There are those who collect milk glass or political pins, or as so many did when I was a child, baseball cards! History is a facet of the pleasure in these collections, though by no means the only pleasure to be had.
This article at The Times offers us a glimpse into Dr. Ruth’s living space, as she discusses her favorite objects. I confess that when I saw her doll house (I have one that is similar), I thought back to the hours of my childhood spent arranging tiny furnishings in miniature rooms.
No doubt I still have a few items tucked away, probably in the attic.
Whether it’s tin toys from mid-century or earlier, or antiques that draw us with their craftsmanship and their patina, perhaps the invocation of pleasant memories (or significant ones) is part of the appeal.
High End Collections: Wine Cellar, Anyone?
I have known serious collectors of wine, and on occasion, been privileged to taste a fine bottle from a wine cellar, along with an elaborate explanation to go with the experience of tasting it. While that’s certainly a high-end passion, it’s lovely to be on the receiving end, don’t you think?

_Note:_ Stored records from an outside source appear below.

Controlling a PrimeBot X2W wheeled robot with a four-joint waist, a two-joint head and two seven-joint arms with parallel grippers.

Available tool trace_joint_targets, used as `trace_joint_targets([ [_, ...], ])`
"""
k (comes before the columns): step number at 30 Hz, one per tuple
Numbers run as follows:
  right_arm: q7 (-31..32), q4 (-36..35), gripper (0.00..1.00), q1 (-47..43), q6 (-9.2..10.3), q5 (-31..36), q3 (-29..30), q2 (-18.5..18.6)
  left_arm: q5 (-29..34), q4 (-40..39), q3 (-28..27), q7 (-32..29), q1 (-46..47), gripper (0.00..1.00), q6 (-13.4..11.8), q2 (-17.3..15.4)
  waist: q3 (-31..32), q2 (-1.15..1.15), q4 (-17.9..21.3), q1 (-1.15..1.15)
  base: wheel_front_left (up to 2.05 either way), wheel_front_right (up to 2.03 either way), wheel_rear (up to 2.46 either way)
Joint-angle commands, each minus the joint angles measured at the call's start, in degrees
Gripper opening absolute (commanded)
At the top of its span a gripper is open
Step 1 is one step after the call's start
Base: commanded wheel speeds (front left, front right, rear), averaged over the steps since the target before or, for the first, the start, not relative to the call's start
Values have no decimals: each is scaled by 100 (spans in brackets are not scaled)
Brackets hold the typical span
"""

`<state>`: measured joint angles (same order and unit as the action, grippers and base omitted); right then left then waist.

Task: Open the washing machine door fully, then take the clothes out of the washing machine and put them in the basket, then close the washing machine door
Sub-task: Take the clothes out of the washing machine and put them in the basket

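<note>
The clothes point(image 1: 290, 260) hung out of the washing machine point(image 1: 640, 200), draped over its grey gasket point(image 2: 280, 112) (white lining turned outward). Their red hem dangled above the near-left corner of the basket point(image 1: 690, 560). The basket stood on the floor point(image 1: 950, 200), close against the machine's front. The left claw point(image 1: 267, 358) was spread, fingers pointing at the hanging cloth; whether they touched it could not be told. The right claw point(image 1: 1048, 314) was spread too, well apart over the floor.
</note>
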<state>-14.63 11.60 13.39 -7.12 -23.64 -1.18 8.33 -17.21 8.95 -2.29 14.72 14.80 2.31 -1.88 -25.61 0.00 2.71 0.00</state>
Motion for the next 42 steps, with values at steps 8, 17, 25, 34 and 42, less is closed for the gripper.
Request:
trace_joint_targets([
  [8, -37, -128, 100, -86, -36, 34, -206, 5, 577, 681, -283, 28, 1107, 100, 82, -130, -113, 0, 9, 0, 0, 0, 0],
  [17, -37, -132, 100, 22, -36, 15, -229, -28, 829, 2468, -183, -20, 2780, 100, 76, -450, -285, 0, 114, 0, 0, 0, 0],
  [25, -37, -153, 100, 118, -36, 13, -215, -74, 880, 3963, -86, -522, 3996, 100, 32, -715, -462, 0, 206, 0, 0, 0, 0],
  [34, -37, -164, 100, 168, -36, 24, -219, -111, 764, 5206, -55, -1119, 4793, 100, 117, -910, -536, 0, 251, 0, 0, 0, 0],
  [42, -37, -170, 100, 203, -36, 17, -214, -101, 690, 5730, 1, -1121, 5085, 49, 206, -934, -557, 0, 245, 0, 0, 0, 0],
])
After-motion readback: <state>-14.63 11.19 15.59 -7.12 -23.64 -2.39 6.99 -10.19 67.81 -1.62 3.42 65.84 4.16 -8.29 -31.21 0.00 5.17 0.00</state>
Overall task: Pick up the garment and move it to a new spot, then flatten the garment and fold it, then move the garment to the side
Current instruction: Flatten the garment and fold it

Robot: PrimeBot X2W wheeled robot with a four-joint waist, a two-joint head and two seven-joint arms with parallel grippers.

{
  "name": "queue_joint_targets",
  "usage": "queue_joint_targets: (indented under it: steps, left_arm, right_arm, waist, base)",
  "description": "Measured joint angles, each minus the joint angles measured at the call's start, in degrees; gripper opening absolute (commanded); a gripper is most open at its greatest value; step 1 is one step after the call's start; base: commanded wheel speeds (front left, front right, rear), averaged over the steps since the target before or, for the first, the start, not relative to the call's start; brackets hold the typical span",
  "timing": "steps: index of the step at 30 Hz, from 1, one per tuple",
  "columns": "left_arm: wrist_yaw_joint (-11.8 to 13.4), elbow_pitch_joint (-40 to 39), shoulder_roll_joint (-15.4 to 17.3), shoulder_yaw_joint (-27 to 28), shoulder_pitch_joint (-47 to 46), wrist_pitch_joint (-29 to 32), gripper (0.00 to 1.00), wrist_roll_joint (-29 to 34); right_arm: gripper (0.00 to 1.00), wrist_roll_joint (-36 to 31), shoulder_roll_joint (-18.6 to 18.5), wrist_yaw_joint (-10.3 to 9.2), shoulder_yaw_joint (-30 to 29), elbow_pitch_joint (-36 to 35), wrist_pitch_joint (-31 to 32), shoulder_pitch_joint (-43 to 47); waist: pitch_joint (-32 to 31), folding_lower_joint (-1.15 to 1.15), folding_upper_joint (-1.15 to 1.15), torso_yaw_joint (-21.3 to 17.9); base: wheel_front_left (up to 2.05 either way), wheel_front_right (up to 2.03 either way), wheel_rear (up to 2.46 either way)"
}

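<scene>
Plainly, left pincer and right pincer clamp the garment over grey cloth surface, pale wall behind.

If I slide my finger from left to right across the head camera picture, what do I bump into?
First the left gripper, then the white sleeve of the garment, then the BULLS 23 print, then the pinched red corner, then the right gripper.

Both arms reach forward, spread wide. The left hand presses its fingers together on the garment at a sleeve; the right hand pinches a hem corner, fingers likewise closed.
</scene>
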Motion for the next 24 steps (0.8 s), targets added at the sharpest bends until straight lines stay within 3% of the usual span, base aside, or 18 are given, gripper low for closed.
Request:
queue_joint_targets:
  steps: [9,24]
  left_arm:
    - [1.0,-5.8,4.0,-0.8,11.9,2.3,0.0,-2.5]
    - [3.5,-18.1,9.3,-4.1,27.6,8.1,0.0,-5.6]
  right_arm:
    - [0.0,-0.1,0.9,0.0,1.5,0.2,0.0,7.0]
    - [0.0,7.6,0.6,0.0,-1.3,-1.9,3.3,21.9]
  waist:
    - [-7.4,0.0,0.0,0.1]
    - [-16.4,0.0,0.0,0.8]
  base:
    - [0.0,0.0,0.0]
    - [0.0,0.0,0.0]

I’ve always enjoyed entering the interiors of those who are passionate about books; I’ve known individuals who love rare books, especially first editions, and often in a particular genre. I’ve known others who collect poetry books or art references, and I admit that I cherish the encyclopedia-like texts on old glass and china that were once part of my mother’s extensive library.
For those who collect art, as I have in the past, the pursuit is a significant element of the pleasure. Naturally, there can be high ticket purchases for collectors with the resources – recall those multimillion dollar figures at recent modern art auctions? – although for many of us, value is derived from the stories in the artwork, knowledge of the artists themselves, and our search for the latest acquisition – at least as much as the visual and the market value.
Our collections represent our journeys – fueled by curiosity, amusement, personal interests and possibly habit – as well as aesthetics. My grandfather was a musician; he collected instruments, some of which were displayed on a wall in my grandparents’ den.
- Do you collect?
- What do you collect?
- Do others of your friends or family enjoy collecting?
- Do you know the difference between collecting and hoarding?
Collecting or Hoarding?
While my sons like to tease me from time to time that I’m a hoarder – and I admit, there are no doubt too many objects of all sorts in my little home – there are certainly distinctions to be made between a collector and a hoarder.
When you enter a collector’s home, you can still find your way to a chair or a sofa, not to mention a table at which to sit and have a meal!
Sure, you may be sharing that meal with a stack of books or a few other cherished objets, but there’s no question of navigating the space and no, you will not be seated next to gnomes!
My affinity for chairs is a possible example. Not only do I have small scale models of a few 20th century classics, but there are antique child’s chairs and an admitted abundance of others – one of which I used to display on the wall as art.
One Person’s Trash is Another Person’s Treasure
Of course, just as we say that one person’s trash is another person’s treasure, for those who like their spaces utterly uncluttered, almost any sort of collection – other than a carefully curated display of design-approved objects – is considered disarray.
As much as I enjoy entering a tidy house, I feel less at ease in one that tells no stories from its family photos or personal collections. I find pristine environments beautiful to look at, serene to experience for a brief amount of time, and then… I want out!
There’s no question that my living space tells my stories – perhaps more than I would like at times. I also wouldn’t say no to telling my tales in neater fashion. But I’ll take a touch of chaos, mess, personality and reality over the impeccable façade, as pretty as I may find it.